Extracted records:
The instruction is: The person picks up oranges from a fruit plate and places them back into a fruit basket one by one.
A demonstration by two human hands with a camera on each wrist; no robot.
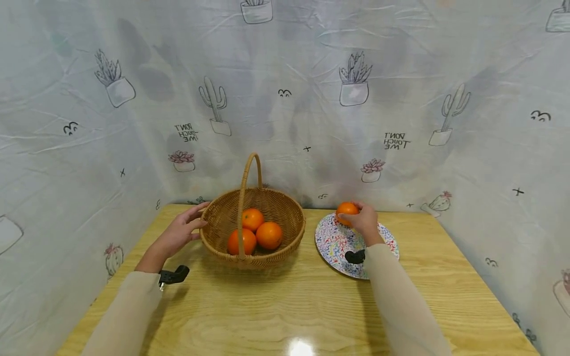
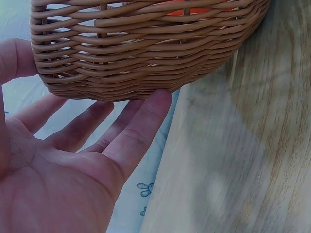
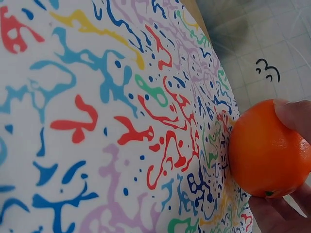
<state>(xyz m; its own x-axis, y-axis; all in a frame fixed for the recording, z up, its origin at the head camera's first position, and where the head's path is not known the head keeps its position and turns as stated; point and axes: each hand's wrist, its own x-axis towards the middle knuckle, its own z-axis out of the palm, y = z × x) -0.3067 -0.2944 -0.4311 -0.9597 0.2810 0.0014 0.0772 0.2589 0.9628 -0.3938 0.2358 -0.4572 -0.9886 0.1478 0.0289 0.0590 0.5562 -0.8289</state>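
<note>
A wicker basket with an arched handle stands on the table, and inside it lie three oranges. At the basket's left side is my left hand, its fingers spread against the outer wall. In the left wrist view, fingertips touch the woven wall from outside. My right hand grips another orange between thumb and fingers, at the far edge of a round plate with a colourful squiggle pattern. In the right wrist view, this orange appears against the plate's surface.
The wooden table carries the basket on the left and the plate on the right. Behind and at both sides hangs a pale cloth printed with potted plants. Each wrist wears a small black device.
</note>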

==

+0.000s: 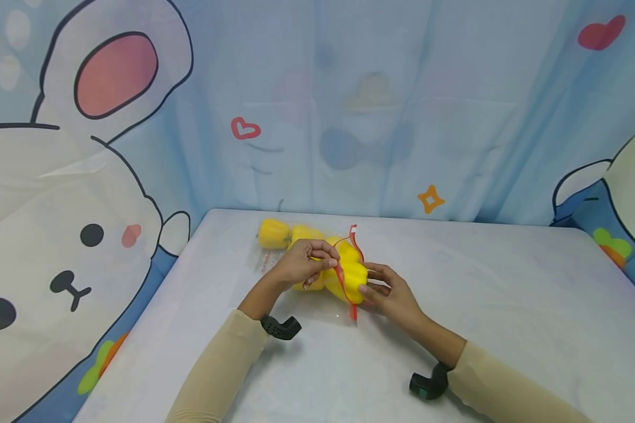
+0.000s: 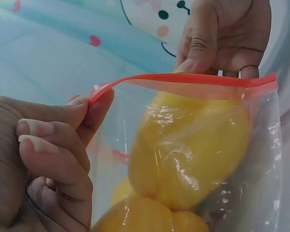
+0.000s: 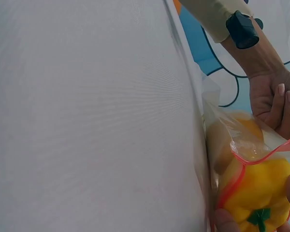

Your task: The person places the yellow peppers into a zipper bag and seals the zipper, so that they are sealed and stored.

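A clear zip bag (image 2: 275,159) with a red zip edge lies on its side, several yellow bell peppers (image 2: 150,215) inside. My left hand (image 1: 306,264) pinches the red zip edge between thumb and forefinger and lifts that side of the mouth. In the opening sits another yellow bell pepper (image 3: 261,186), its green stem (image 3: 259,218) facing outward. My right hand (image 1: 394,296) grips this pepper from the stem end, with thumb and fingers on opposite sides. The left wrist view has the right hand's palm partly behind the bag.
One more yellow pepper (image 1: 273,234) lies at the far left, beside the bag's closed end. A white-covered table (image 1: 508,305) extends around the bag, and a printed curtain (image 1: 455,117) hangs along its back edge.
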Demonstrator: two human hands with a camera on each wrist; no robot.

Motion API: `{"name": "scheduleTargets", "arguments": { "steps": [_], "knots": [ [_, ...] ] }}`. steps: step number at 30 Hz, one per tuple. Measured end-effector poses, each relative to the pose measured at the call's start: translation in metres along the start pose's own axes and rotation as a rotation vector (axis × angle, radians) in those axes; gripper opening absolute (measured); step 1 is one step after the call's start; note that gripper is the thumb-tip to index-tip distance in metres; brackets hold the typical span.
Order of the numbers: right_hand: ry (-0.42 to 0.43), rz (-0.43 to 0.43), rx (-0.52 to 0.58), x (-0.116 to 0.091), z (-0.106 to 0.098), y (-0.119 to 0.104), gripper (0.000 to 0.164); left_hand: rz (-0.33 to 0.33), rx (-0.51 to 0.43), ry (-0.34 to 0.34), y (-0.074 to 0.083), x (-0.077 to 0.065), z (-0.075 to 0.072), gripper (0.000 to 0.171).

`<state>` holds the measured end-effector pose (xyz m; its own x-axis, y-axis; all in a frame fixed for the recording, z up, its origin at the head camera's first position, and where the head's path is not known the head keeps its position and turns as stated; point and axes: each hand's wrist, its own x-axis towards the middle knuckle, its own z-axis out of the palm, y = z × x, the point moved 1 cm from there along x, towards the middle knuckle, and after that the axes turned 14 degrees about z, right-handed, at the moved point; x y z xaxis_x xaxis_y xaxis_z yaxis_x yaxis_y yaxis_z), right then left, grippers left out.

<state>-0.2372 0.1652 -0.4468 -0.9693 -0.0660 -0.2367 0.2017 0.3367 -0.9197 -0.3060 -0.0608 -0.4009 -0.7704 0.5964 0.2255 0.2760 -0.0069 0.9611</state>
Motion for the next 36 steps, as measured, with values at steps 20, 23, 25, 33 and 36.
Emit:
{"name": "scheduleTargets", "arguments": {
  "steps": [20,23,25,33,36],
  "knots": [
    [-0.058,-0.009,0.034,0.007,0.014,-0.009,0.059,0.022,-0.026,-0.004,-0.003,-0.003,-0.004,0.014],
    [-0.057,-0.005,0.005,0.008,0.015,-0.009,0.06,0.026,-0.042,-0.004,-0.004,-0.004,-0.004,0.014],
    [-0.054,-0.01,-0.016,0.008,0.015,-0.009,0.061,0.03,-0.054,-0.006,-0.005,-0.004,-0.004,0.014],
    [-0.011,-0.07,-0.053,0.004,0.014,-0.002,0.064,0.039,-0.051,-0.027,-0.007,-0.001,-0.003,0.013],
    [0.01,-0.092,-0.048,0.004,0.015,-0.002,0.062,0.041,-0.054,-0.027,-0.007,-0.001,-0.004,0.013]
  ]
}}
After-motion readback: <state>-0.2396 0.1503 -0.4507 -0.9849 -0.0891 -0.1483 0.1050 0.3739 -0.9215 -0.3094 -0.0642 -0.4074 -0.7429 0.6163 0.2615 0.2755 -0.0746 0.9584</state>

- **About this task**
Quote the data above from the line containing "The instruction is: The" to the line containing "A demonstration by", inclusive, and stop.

- **Task response**
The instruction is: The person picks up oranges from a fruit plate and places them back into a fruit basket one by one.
A demonstration by two human hands with a camera on each wrist; no robot.

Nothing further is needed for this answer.